*TASK DETAILS*. In the copy, include all of the listing exactly and none of its pictures.

☆ ☆ ☆ ☆ ☆

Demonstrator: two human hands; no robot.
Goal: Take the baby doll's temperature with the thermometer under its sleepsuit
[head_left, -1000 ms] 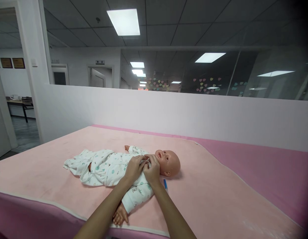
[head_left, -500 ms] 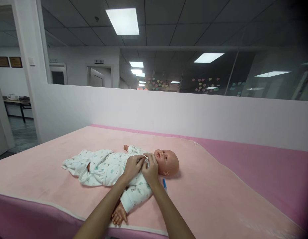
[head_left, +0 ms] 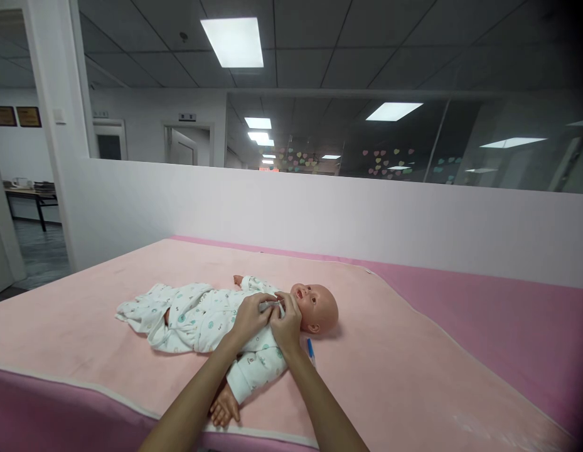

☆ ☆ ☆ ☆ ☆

*ANSWER FOR THIS EXERCISE*.
Demonstrator: two human hands; no robot.
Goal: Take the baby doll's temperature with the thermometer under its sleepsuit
[head_left, -1000 ms] 
[head_left, -500 ms] 
[head_left, +0 ms] 

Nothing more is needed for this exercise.